Reading Recap: Dinosaurs, Valve Software, and General Oddishness

Oddishness?

Google claims there are only 15,800 instances of the word “Oddishness” on the internet. I’ll leave it up for debate if this is a) an expected number, or b) grossly exaggerated. As previously noted, I’ve started spooling up my reading quota from the earlier production of roughly one book completed per month. I’ll start jabbering about them soon enough. For the first post, I’ll briefly go over the books I completed in the waning months of the recently departed year of 2011. After that, each book should get its own post. Unless I get lazy and start summing them up.

The Books

Dinosaur Comics: Dudes Already Know About Chickens

Ryan North

Dinosaur Comics aren’t the kind of thing that one can read for hours on end: after about ten consecutive strips, your brain will simply be too caught up in the sheer awesomeness of the previous comics it just read and completely shut down to any further thinking until it can clear the thought queue.

In all seriousness, when I need an intellectual stimulant with a heavy dose of humor, Dinosaur Comics is usually the answer. Read it; enjoy it. And my version has a hand-drawn T-Rex wearing a Starfleet Uniform (TNG-era, of course) from Ryan himself. It’s that awesome.

The World Without Us

Alan Weisman

Weisman is a journalist, and it shows. This book showed a lot of promise, but it often fell short of truly being great: it’s better described as a collection of short stories which focus on a different aspect of humanity’s influence on the environment. Just when each story starts to become interesting, he suddenly cuts it off and shifts to something completely different. It wasn’t a bad read and is an interesting thought experiment, but just don’t expect anything mind-blowing here.

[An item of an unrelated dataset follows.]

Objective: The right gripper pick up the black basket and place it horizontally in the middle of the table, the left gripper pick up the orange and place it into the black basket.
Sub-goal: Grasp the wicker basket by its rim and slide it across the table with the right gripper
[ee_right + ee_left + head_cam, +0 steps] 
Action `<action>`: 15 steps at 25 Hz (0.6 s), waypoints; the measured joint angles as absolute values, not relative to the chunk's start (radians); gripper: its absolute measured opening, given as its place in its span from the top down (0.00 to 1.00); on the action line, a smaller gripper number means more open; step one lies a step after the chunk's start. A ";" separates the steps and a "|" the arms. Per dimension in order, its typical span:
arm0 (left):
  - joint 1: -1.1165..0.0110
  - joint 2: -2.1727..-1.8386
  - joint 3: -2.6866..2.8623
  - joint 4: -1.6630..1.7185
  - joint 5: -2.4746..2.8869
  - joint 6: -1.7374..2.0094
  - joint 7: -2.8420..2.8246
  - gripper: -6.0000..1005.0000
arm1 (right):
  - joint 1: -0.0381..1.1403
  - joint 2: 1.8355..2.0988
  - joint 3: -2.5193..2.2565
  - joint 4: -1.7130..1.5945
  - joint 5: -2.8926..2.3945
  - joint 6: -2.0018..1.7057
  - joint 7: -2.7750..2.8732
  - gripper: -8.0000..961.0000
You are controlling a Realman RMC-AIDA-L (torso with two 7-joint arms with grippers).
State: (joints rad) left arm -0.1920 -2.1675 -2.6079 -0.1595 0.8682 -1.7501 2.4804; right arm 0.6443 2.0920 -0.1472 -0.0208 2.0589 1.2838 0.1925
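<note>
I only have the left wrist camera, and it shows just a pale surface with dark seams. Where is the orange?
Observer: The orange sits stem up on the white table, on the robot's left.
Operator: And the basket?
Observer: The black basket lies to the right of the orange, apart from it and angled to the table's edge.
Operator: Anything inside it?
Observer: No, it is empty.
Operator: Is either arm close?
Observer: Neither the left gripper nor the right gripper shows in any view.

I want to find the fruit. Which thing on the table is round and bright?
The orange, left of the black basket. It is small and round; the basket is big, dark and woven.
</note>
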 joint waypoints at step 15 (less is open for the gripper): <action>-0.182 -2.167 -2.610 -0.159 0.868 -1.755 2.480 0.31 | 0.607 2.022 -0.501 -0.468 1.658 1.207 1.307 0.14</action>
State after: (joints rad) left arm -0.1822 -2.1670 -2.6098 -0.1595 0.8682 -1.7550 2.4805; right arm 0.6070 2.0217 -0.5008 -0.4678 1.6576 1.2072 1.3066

The Sacrifice and Other Steam-Powered Stories

Valve Software

Valve is one of the few game companies that still cares about creating back story, exploratory texts, and creating a universe besides that presented during the course of the game. This book is the printed form of the work by their very talented graphic novel team.  Tracing the story of the four main “characters” from Left 4 Dead, The Sacrifice is a great zombie comic. Following it up is a series of short comics based off the Team Fortress 2 classes. I have nothing but unbridled rage for TF2, but these comics were entertaining, original, and ultimately kept me amused for far longer than the Hat Store Simulator TF2. Wrapping it up is Lab Rat, which was everything Portal 2 should have been, but wasn’t.

Literary Journals

I also pick up literary journals, collections, and magazines. Occasionally I’ll talk about exceptional stories or poems. Most aren’t available online, and I’m more than willing to let you borrow my copy to read! Please! I promise they’re awesome stories!

The Seattle Review

Read this simply for the wonderful story Elegy on Kinderklavier by Arna Bontemps Hemenway. Seriously. It’s unflinchingly human. Do it. Do it now.

McSweeney’s 38

The JPEG by Rachel B. Glaser is the standout here. It’s not very long, but explores friendships, cellphone contacts, and what it means to be a social being in a technological society.